- _What the task requires_: "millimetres" is the word to look for; copy each line of the listing where it occurs.

- _Input_:
-- Opening Marker --
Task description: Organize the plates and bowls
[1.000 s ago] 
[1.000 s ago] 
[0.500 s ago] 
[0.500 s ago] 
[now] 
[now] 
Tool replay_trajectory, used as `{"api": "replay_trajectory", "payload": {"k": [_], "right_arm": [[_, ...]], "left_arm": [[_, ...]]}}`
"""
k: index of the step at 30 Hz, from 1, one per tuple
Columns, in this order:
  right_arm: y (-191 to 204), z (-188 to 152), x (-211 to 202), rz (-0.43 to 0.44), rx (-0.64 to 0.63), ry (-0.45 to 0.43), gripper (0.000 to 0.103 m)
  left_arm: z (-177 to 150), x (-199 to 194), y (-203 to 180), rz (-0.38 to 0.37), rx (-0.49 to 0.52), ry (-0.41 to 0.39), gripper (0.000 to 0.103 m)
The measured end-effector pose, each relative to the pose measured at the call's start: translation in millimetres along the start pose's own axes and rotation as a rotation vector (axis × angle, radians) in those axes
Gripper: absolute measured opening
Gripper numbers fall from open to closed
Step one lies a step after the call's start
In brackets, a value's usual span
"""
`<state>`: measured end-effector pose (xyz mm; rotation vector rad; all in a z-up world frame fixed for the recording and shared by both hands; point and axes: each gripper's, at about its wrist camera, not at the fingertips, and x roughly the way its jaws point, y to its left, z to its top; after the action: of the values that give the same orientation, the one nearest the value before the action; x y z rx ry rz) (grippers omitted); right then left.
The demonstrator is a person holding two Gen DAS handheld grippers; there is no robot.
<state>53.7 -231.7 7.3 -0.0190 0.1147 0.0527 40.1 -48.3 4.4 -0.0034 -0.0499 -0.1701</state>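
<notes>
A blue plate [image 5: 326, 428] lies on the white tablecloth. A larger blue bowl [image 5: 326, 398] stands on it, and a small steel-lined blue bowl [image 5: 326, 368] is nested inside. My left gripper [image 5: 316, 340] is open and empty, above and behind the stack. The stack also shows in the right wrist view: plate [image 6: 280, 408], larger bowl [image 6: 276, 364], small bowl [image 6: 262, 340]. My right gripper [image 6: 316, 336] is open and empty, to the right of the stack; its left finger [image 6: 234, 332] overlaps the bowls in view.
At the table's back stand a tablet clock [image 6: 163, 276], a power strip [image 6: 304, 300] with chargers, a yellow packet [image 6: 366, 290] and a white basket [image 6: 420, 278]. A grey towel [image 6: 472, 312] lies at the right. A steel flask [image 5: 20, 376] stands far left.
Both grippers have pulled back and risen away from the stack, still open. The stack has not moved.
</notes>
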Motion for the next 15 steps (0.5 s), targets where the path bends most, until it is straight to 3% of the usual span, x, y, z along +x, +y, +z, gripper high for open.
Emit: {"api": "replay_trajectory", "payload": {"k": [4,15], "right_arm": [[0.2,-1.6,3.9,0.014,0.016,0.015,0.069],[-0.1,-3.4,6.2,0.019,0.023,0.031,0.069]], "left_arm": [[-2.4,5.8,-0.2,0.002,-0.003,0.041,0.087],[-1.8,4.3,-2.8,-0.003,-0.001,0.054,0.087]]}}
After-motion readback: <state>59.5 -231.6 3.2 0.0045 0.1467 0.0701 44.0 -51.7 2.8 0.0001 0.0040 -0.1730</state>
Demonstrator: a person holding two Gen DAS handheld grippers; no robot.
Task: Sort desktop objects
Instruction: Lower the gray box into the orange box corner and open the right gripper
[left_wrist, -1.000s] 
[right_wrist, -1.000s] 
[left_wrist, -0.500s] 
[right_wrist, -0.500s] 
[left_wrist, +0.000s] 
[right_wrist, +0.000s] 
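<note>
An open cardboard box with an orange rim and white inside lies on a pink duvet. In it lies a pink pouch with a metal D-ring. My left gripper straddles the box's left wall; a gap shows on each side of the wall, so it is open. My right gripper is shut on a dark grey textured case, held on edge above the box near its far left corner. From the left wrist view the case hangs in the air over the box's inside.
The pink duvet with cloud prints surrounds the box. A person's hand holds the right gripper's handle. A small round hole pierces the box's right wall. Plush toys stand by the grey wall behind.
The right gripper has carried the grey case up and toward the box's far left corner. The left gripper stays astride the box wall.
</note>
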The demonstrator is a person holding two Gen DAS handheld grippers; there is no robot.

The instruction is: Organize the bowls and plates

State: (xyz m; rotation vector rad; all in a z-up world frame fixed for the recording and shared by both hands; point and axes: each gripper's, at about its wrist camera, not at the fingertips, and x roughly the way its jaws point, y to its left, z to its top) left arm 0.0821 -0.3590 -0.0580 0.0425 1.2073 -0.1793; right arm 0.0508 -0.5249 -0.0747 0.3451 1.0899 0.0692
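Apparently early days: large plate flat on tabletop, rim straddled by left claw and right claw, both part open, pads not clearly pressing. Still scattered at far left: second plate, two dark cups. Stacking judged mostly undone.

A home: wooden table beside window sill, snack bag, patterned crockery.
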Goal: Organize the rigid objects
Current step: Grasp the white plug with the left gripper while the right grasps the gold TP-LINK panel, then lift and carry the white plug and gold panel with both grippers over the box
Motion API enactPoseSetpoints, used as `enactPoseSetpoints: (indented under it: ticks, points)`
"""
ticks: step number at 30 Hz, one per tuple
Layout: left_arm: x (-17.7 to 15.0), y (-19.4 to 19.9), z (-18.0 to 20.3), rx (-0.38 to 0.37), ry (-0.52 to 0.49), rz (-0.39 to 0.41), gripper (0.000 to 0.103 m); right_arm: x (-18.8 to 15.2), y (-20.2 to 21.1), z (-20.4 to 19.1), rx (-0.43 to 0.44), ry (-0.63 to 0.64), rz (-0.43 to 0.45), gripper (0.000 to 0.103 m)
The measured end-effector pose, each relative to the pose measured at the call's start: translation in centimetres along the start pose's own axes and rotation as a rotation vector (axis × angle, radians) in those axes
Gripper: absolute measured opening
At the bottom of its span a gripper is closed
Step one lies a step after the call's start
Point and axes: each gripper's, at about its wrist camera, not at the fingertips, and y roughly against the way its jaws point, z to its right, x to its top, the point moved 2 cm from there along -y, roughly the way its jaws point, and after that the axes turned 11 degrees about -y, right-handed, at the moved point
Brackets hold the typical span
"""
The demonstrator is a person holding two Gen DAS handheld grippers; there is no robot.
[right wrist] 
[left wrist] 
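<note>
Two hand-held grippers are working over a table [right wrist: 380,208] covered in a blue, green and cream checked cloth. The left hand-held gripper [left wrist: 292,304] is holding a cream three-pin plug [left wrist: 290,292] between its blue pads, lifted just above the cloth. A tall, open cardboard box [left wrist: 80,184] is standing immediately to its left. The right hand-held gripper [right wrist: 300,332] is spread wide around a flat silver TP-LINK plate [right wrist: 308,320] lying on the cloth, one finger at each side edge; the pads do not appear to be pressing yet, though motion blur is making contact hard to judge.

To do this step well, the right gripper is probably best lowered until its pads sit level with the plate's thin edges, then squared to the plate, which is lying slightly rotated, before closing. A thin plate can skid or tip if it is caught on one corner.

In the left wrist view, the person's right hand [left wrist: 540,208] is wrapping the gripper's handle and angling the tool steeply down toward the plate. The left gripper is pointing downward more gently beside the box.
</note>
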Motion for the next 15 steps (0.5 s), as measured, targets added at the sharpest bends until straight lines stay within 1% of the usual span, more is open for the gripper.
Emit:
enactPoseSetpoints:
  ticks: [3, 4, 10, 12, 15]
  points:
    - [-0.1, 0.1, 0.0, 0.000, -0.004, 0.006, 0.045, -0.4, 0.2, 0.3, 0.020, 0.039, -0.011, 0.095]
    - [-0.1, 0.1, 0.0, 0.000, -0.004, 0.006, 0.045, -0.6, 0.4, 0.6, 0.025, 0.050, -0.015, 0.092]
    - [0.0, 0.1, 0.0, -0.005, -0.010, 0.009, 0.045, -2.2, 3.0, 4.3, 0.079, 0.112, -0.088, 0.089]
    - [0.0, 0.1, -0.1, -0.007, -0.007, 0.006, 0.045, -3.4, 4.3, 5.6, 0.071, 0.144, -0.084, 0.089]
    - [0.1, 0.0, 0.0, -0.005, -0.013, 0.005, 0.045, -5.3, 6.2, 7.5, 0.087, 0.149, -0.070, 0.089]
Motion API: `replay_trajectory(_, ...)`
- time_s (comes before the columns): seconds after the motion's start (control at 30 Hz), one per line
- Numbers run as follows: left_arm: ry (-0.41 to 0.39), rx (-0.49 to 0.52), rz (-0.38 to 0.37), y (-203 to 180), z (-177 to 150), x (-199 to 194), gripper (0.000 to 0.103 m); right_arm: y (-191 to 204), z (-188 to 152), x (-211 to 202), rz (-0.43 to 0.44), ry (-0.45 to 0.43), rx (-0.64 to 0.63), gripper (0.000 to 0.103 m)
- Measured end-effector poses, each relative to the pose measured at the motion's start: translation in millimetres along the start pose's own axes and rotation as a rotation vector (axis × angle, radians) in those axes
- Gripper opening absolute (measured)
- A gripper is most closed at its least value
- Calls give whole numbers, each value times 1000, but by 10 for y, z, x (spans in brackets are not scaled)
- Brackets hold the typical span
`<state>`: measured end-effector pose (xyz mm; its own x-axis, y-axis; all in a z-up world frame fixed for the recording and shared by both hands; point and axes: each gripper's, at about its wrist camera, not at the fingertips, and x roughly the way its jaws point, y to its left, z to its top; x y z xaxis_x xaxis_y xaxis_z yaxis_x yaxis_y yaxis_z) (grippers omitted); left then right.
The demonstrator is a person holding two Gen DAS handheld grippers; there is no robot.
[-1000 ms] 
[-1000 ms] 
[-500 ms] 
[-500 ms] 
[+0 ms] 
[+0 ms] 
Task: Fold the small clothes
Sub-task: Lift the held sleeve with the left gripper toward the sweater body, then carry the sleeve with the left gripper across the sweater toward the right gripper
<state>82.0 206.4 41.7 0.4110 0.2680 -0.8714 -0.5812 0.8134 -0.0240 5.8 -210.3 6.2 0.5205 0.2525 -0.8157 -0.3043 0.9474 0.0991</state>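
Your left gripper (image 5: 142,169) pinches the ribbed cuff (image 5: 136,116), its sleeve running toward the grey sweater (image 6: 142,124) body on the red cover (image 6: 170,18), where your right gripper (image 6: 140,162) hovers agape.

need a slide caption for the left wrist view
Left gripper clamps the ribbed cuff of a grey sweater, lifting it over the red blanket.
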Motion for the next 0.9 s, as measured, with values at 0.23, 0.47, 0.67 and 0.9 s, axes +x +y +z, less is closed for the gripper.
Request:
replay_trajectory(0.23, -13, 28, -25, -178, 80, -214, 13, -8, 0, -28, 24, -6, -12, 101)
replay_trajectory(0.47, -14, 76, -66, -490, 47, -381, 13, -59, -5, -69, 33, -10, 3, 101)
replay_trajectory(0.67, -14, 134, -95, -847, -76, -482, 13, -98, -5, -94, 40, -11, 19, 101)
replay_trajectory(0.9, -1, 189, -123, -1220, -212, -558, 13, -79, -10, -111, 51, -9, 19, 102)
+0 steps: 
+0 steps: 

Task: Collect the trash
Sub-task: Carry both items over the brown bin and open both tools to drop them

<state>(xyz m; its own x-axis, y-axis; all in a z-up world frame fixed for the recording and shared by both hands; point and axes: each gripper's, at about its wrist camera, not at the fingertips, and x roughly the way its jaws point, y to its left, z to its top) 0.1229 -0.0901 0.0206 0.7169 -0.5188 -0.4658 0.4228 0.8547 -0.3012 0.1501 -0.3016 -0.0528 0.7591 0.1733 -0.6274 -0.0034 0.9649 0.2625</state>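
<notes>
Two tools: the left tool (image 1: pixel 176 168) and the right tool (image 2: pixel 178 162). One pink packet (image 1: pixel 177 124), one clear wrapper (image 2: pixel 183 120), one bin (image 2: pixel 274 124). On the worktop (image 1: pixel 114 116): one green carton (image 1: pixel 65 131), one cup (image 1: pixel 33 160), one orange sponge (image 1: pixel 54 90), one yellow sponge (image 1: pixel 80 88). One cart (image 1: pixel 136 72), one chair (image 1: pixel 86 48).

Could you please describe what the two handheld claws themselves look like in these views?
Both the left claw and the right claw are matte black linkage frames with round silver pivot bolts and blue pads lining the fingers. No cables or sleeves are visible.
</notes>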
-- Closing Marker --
- _Result_:
The measured end-effector pose, each relative to the pose measured at the call's start: translation in millimetres along the start pose's own axes and rotation as a rotation vector (axis × angle, radians) in those axes
- Measured end-effector poses, each relative to the pose measured at the motion's start: translation in millimetres along the start pose's own axes and rotation as a rotation vector (axis × angle, radians) in those axes

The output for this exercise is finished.